[Task brief]: The listing that follows should be copied in full and exactly, with no pictures.

[Data segment]:

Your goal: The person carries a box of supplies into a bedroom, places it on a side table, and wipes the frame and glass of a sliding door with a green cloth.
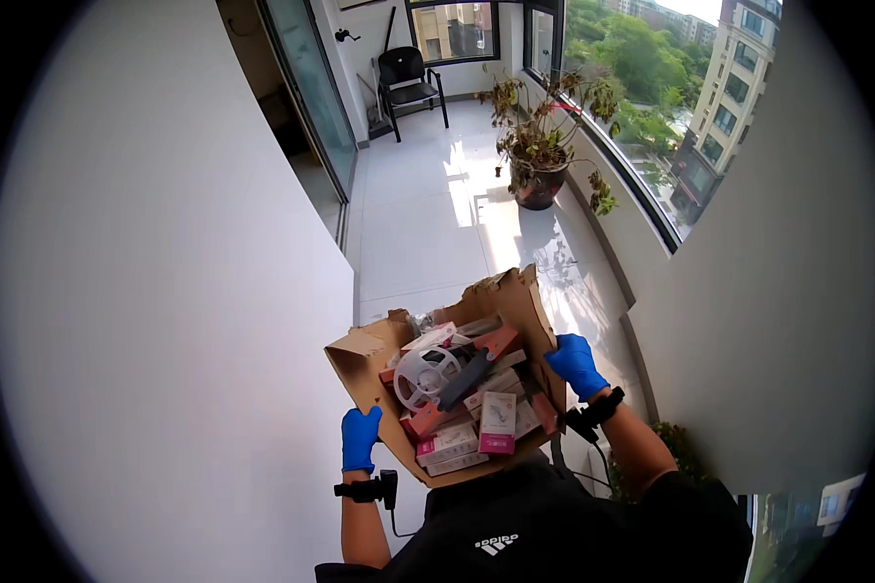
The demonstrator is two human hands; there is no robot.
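left fingers [361,439], right fingers [577,366]: grasping carton [511,303] edges | floor [408,238] stretches ahead between wall [185,291] and potted plant [538,183]

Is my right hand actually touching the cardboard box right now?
Touching. The head view shows your right hand, in a blue glove, gripping the right side of the cardboard box, with no gap between glove and cardboard.

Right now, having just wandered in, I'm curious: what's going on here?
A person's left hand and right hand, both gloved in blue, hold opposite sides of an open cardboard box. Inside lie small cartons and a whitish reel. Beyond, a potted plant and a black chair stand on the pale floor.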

[The answer]:
Your goal: The person carries a box of supplies into a bedroom, places it on a side table, and wipes the frame and glass of a sliding door with a green cloth.
The demonstrator is two human hands; there is no robot.
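left fingers [361,439], right fingers [577,366]: grasping carton [511,303] edges | floor [408,238] stretches ahead between wall [185,291] and potted plant [538,183]

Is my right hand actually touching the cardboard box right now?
Touching. The head view shows your right hand, in a blue glove, gripping the right side of the cardboard box, with no gap between glove and cardboard.

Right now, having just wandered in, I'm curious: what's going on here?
A person's left hand and right hand, both gloved in blue, hold opposite sides of an open cardboard box. Inside lie small cartons and a whitish reel. Beyond, a potted plant and a black chair stand on the pale floor.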

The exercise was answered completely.